- **The problem**:
Go through the listing below and return each line that includes "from".

- **Data provided**:
======

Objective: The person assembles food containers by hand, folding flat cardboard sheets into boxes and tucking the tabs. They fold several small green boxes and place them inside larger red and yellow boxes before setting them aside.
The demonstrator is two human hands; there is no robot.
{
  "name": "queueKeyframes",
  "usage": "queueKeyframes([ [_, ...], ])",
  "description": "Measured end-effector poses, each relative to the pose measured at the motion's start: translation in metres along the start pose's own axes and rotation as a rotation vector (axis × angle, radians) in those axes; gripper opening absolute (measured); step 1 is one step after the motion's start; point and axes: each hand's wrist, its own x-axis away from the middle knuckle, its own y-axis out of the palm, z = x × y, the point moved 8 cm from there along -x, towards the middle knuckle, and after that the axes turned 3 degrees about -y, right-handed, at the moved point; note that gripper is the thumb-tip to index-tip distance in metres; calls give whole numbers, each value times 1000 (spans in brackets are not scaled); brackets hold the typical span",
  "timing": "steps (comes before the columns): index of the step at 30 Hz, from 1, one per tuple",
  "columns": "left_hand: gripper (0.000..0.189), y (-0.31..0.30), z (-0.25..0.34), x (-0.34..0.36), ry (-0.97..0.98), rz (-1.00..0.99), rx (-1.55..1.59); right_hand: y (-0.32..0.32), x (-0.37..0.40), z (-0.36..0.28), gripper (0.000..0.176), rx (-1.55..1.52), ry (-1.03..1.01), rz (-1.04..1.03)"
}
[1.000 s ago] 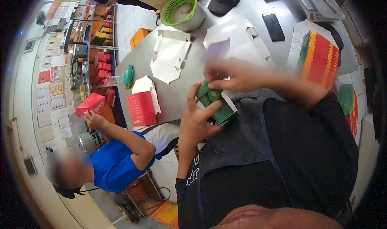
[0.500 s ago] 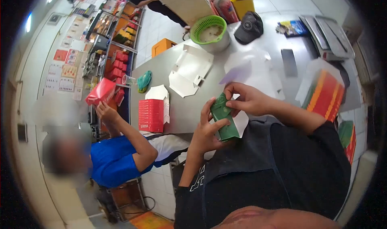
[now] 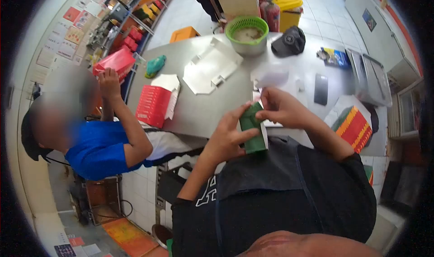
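Held a green box (image 3: 253, 131) in both hands, above the near edge of the table (image 3: 203, 112) and close to the chest. Clasped its left side with the left hand (image 3: 225, 138), fingers curled narrow round the card, thumb laid across the front face. Pinched its far upper corner with the right hand (image 3: 281, 108), fingertips pressed together on the card there. Had the green box upright and a little tilted, with a white inner face showing along its right edge.

Looked down on red boxes (image 3: 153, 105) stacked on the table well left of the hands, a white flap open on top of them. Farther off, looked on flat white blanks (image 3: 210, 67) spread on the steel, and a smaller white sheet (image 3: 270, 75) just beyond the right hand, too blurred to tell more. At the far edge, faced a green colander (image 3: 246, 24) set in a metal bowl, with a dark cap (image 3: 289, 35) just right of it. To the right, had a black phone (image 3: 321, 89) lying flat and, nearer, a pile of red and orange cartons (image 3: 355, 127).

Shared the table with a co-worker (image 3: 97, 148) in a blue shirt at the left, hand (image 3: 110, 78) raised and closed on a red carton (image 3: 114, 61).
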Motion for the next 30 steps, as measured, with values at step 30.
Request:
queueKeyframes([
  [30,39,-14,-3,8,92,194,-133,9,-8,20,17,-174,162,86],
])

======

- **Solution for this exercise**:
  "description": "Measured end-effector poses, each relative to the pose measured at the motion's start: translation in metres along the start pose's own axes and rotation as a rotation vector (axis × angle, radians) in those axes; gripper opening absolute (measured); step 1 is one step after the motion's start; point and axes: each hand's wrist, its own x-axis away from the middle knuckle, its own y-axis out of the palm, z = x × y, the point moved 8 cm from there along -x, towards the middle knuckle, and after that the axes turned 3 degrees about -y, right-handed, at the moved point; note that gripper is the thumb-tip to index-tip distance in metres; calls give whole numbers, each value times 1000 (spans in brackets are not scaled); brackets hold the typical span",
  "timing": "steps (comes before the columns): index of the step at 30 Hz, from 1, one per tuple",

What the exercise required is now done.